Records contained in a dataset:
- - - - - - -
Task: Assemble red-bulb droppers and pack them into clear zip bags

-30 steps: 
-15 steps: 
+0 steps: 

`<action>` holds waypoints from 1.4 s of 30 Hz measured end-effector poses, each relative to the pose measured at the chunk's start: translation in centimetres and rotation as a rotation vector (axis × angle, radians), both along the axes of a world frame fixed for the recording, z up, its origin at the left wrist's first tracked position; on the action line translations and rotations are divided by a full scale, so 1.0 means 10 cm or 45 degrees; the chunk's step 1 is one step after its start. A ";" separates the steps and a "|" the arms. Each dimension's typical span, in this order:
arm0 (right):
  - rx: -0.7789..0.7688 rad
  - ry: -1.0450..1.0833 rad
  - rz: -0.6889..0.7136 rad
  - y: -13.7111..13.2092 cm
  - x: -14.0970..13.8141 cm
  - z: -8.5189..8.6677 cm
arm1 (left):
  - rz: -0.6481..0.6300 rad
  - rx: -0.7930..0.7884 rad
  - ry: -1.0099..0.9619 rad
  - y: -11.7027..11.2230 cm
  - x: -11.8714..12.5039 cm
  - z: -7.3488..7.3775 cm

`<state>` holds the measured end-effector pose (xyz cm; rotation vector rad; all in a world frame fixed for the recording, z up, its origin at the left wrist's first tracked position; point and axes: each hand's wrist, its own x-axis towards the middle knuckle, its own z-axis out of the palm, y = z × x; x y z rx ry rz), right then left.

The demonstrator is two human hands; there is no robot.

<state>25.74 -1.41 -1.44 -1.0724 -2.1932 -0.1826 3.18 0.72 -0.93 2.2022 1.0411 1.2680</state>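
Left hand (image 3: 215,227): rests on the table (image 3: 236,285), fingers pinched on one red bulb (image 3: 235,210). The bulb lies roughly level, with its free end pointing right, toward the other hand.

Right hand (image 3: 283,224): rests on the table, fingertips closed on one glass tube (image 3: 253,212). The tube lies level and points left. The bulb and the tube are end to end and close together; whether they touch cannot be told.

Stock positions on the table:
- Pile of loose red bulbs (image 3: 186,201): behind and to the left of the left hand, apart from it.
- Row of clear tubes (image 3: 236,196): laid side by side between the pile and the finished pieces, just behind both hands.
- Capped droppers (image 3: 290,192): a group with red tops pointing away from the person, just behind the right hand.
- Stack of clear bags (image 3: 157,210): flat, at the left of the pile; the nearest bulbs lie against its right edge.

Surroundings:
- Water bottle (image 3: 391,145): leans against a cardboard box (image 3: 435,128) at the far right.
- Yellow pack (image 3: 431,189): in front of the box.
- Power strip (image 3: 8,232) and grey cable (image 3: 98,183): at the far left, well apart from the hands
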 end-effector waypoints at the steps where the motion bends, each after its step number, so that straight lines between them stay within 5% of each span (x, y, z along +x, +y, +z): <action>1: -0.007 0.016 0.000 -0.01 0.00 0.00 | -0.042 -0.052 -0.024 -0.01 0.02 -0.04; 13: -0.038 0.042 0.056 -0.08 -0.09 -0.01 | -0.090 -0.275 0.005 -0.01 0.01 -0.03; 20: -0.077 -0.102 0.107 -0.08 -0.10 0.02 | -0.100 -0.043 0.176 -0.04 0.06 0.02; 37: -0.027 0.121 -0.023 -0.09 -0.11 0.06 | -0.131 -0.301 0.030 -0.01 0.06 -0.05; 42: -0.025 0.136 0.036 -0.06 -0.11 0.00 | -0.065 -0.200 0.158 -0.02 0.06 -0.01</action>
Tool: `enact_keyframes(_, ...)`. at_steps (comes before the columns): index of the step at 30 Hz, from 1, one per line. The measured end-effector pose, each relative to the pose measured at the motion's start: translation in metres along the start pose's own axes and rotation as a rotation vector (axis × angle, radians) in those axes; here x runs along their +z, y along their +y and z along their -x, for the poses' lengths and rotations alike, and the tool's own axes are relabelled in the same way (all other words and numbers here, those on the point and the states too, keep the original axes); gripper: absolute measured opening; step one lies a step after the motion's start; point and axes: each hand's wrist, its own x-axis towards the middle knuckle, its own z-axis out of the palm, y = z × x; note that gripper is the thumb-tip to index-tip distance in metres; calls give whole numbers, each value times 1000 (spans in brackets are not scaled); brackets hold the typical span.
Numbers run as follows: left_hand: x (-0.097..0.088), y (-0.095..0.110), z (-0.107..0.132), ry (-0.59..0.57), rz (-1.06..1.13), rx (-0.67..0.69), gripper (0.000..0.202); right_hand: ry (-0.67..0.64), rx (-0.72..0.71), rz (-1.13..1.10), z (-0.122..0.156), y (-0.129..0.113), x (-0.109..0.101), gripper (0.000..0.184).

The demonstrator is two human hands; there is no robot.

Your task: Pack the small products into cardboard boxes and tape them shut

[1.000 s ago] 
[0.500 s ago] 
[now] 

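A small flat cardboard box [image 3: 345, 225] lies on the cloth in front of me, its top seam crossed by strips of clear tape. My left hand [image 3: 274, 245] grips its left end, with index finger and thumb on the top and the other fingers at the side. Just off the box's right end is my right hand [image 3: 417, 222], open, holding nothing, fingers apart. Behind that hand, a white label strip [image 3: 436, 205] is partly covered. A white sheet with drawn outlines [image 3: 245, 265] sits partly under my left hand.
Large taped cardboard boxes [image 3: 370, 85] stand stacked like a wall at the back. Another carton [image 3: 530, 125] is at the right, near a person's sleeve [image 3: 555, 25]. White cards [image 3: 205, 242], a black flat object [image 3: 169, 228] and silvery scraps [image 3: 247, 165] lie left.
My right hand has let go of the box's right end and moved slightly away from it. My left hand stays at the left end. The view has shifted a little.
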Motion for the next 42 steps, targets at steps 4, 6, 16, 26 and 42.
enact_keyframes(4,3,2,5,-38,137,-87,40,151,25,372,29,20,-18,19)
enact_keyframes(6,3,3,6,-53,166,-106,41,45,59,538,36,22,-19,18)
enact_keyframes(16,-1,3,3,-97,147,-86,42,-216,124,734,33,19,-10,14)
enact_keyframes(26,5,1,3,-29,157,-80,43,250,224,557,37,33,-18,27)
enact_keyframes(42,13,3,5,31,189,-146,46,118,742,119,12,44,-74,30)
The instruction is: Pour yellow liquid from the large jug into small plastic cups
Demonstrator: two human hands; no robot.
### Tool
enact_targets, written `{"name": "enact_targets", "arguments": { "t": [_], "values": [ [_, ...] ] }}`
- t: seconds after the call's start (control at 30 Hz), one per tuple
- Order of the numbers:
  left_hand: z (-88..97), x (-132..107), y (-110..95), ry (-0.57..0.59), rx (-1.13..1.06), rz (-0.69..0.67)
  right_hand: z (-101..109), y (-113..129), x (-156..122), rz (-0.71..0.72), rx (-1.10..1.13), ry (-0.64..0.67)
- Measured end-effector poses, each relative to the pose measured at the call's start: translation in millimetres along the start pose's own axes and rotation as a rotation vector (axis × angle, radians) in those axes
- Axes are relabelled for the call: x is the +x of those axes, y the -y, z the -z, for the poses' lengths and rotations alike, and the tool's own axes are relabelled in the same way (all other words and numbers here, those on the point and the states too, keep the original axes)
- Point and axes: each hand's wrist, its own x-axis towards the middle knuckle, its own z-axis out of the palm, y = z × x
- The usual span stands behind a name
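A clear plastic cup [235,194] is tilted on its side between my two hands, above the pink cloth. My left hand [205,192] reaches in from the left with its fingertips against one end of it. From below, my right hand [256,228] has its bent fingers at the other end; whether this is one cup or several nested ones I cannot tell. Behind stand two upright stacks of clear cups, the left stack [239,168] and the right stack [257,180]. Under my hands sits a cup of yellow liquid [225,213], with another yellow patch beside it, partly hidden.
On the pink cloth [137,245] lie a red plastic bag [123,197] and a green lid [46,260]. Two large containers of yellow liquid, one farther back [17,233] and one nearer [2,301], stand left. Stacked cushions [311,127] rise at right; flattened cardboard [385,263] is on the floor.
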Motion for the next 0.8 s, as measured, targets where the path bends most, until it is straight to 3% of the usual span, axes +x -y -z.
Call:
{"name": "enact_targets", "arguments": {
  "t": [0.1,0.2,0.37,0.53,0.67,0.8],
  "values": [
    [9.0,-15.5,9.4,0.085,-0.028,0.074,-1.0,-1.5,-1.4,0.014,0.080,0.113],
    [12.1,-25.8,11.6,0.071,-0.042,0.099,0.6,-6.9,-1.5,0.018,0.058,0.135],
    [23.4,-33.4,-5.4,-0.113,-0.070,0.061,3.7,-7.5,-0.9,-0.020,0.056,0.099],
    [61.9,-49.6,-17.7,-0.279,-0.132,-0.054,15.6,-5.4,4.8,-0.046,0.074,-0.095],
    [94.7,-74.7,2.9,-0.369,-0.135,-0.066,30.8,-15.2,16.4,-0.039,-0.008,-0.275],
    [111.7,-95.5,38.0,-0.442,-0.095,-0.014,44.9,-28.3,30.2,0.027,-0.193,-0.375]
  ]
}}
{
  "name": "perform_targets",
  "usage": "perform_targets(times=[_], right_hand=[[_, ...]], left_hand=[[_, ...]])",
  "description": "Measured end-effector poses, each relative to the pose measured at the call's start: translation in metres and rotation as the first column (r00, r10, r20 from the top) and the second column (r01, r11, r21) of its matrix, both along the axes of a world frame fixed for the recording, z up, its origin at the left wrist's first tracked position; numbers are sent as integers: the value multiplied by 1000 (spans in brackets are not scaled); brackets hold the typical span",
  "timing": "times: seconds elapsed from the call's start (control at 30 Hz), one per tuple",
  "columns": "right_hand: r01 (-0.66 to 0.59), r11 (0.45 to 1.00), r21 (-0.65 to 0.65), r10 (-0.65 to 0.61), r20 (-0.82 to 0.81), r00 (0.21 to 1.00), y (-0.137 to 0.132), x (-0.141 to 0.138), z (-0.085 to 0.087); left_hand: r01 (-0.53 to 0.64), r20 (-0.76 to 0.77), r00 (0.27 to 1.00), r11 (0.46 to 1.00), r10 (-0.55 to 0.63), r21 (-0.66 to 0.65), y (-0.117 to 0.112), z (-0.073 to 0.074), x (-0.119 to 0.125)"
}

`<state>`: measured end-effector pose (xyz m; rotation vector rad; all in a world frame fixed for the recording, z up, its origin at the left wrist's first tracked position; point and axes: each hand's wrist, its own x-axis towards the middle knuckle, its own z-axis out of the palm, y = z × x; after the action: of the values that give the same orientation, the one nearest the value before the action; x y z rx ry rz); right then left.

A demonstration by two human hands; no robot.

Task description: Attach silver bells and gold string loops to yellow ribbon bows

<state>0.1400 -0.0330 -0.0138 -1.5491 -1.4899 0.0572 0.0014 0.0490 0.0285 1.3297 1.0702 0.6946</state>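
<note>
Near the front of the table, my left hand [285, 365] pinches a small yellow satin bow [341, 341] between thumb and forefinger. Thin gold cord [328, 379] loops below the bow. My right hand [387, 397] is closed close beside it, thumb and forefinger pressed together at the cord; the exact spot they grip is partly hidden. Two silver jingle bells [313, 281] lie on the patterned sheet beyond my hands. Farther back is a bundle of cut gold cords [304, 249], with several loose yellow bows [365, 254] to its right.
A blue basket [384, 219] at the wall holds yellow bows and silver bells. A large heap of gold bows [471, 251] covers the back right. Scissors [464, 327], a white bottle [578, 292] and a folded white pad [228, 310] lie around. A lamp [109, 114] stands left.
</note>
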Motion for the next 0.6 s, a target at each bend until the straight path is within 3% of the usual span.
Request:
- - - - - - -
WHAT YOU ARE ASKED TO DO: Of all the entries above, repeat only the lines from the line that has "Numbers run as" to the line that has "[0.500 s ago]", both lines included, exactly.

SOLUTION TO THIS PROBLEM:
Numbers run as follows: left_hand: x (-0.097..0.088), y (-0.095..0.110), z (-0.107..0.132), ry (-0.59..0.57), rz (-1.06..1.13), rx (-0.67..0.69), gripper (0.000..0.202); right_hand: ry (-0.67..0.64), rx (-0.72..0.71), rz (-1.13..1.10), z (-0.122..0.156), y (-0.129..0.113), x (-0.109..0.101), gripper (0.000..0.184).

The demonstrator is two human hands; there is no robot.

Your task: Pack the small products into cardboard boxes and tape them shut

[1.000 s ago] 
[0.500 s ago] 

The exercise has now been completed.